I worked with him closely for a week on an audit project and we were sitting down to eat lunch and at this point heard the whole story, and I responded with ‘man thats rough’ or something similar. He responds with ‘its the best thing that ever happened to me. If I did not lose my fingers, I would have had gotten drafted, and knowing my risk-taking self, probably died in vietnam. I would not have got my next job, where I met my beautiful wife. If i never met my wife I would not have had my wonderful daughter, and she would not have had her three kids. I will gladly trade my 3 fingers for 4 lives anytime.’
Such a positive outlook on a life changing incident. Makes me question myself sometimes.
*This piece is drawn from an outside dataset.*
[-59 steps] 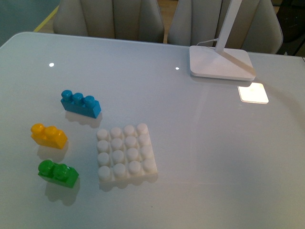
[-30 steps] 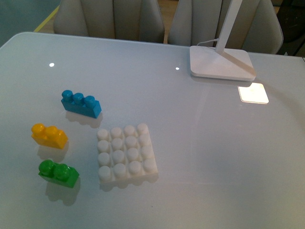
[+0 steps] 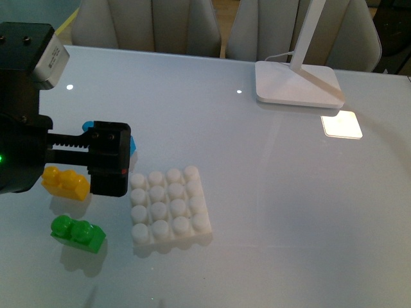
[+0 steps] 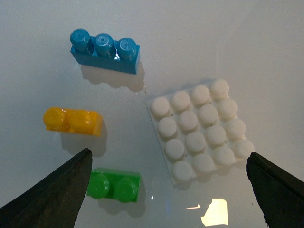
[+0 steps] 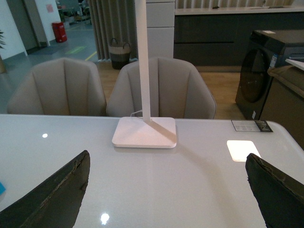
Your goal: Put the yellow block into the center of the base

My grandpa told me this at thanksgiving dinner a few years back (obviously paraphrased, but this is as good as I remember it):
“I went to Finnish center the other day and was eating lunch next to some woman. We started talking, and she noticed my veterans hat, so the conversation led to the war. She told me she lost her fiance at the time in the war, and they never found his body. She immediately moved accross the country, and just recently moved back home to be near her family. I told her I was also engaged before the war and when I came home and our apartment was rented to new people, I figured she left me for another man while I was gone.
We looked at each other, and she asked me my name. And there I was. . . sitting next to my first love, decades later, at a random Sunday luncheon. We both cried.”